> [WORK TO BE COMPLETED]:
Output the entire listing below exactly as it stands.

* * * * *

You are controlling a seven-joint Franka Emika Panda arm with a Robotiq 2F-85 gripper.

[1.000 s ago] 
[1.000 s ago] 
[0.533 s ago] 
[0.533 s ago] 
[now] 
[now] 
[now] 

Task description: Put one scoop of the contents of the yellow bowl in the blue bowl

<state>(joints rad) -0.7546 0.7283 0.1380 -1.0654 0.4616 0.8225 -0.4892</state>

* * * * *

> [RESPONSE FOR THIS EXERCISE]:
You are controlling a seven-joint Franka Emika Panda arm with a Robotiq 2F-85 gripper.

[1.000 s ago] 
[1.000 s ago] 
[0.533 s ago] 
[0.533 s ago] 
[now] 
[now] 
[now] 

Task description: Put one scoop of the contents of the yellow bowl in the blue bowl

<state>(joints rad) -0.7546 0.7283 0.1380 -1.0654 0.4616 0.8225 -0.4892</state>

The response is now finished.